**Task prompt:** Set down the data below word for word, and leave the images aside.

Recorded data section start

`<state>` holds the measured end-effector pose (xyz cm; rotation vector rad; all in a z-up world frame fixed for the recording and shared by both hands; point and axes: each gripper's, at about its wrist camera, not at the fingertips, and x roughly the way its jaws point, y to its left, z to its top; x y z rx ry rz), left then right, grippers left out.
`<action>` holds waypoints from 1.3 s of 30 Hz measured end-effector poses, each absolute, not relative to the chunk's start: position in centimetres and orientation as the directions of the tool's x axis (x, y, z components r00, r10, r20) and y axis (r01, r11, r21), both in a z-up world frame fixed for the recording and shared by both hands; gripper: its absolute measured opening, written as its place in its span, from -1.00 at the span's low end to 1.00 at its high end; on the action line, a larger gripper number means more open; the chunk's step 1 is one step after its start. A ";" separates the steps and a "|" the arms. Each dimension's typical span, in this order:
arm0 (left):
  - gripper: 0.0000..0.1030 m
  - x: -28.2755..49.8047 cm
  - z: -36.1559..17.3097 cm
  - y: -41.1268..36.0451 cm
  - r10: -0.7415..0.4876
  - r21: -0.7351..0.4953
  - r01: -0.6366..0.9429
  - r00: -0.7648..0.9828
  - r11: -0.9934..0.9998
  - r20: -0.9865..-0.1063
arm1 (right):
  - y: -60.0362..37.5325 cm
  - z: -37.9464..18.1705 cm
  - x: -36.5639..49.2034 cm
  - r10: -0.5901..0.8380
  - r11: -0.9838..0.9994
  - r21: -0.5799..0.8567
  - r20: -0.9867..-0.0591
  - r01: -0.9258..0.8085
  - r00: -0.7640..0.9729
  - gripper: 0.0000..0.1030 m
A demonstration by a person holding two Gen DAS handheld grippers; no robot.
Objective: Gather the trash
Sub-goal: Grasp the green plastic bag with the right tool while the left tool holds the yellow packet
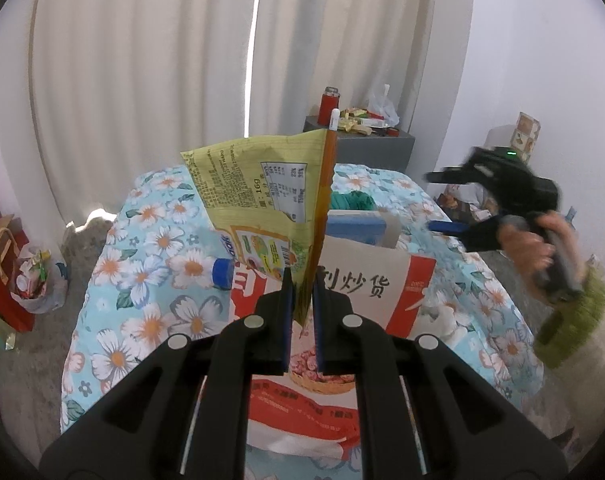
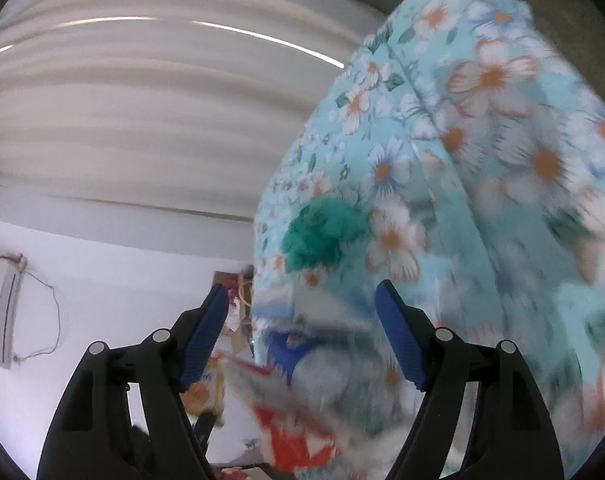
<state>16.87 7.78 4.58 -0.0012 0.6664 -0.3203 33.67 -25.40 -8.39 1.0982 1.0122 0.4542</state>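
My left gripper [image 1: 302, 292] is shut on a yellow snack wrapper [image 1: 262, 196] and holds it upright above the floral bed cover [image 1: 142, 280]. Below it lies a large red-and-white snack bag [image 1: 366, 280], and a bottle with a blue cap [image 1: 222, 274] lies to its left. My right gripper [image 2: 302, 332] is open and empty, tilted sideways over the blurred bed cover [image 2: 482, 160]; it also shows in the left wrist view [image 1: 446, 200], held by a hand at the right. A blue-and-white box [image 1: 358, 228] and a teal cloth [image 1: 352, 200] lie farther back.
A grey nightstand [image 1: 366, 148] with a red flask [image 1: 328, 106], wrappers and a plastic bag stands behind the bed. Bags of trash [image 1: 26, 280] sit on the carpet at the left. White curtains [image 1: 142, 60] hang behind. The right wrist view is motion-blurred.
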 end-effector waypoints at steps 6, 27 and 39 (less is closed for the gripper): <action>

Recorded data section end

**Answer for this exercise:**
`<state>` holds the measured end-effector pose (xyz cm; rotation vector rad; all in a z-up world frame fixed for the recording and shared by both hands; point and axes: each gripper's, at about its wrist camera, not at the fingertips, and x roughly the way its jaws point, y to its left, z to its top; x y z rx ry rz), left then right, grippers left out.
`<action>` holds waypoints from 1.3 s of 30 Hz measured end-effector poses, each absolute, not relative to the chunk's start: position in centimetres and orientation as the directions of the tool's x axis (x, y, z components r00, r10, r20) and y axis (r01, r11, r21), both in a z-up world frame fixed for the recording and shared by both hands; gripper: its absolute measured opening, written as its place in its span, from -1.00 at the span's low end to 1.00 at its high end; on the action line, a larger gripper number means more open; the chunk's step 1 is one step after its start. A ";" separates the steps and a "|" the arms. Each dimension's typical span, in this order:
arm0 (left):
  - gripper: 0.0000..0.1030 m
  - x: -28.2755..49.8047 cm
  - z: -36.1559..17.3097 cm
  - y: -41.1268..36.0451 cm
  - r10: -0.7415..0.4876
  - r21: -0.7351..0.4953
  - r01: -0.6366..0.9429
  - r00: -0.7648..0.9828
  - r11: -0.9934..0.9998
  - r20: -0.9865..-0.1063
arm1 (right):
  - y: -60.0362..37.5325 cm
  - z: -37.9464..18.1705 cm
  - x: -36.5639..49.2034 cm
  - r10: -0.5901..0.8380
  - r11: -0.9838..0.9994
  - r21: -0.5799..0.8567
  - r20: -0.9867..-0.0591
  - r01: -0.9258..0.8085
  - r00: -0.7640..0.9729
  - gripper: 0.0000..0.1030 m
A demonstration by a person holding two Gen DAS handheld grippers; no robot.
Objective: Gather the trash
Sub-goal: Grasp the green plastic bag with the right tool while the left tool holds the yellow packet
<state>16.87 7.78 4.58 -0.0012 0.6664 -0.3203 33.67 -25.40 -8.39 1.0982 1.0122 0.4542</state>
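My left gripper [image 1: 302, 292] is shut on a yellow snack wrapper [image 1: 262, 196] and holds it upright above the floral bed cover [image 1: 142, 280]. Below it lies a large red-and-white snack bag [image 1: 366, 280], and a bottle with a blue cap [image 1: 222, 274] lies to its left. My right gripper [image 2: 302, 332] is open and empty, tilted sideways over the blurred bed cover [image 2: 482, 160]; it also shows in the left wrist view [image 1: 446, 200], held by a hand at the right. A blue-and-white box [image 1: 358, 228] and a teal cloth [image 1: 352, 200] lie farther back.
A grey nightstand [image 1: 366, 148] with a red flask [image 1: 328, 106], wrappers and a plastic bag stands behind the bed. Bags of trash [image 1: 26, 280] sit on the carpet at the left. White curtains [image 1: 142, 60] hang behind. The right wrist view is motion-blurred.
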 end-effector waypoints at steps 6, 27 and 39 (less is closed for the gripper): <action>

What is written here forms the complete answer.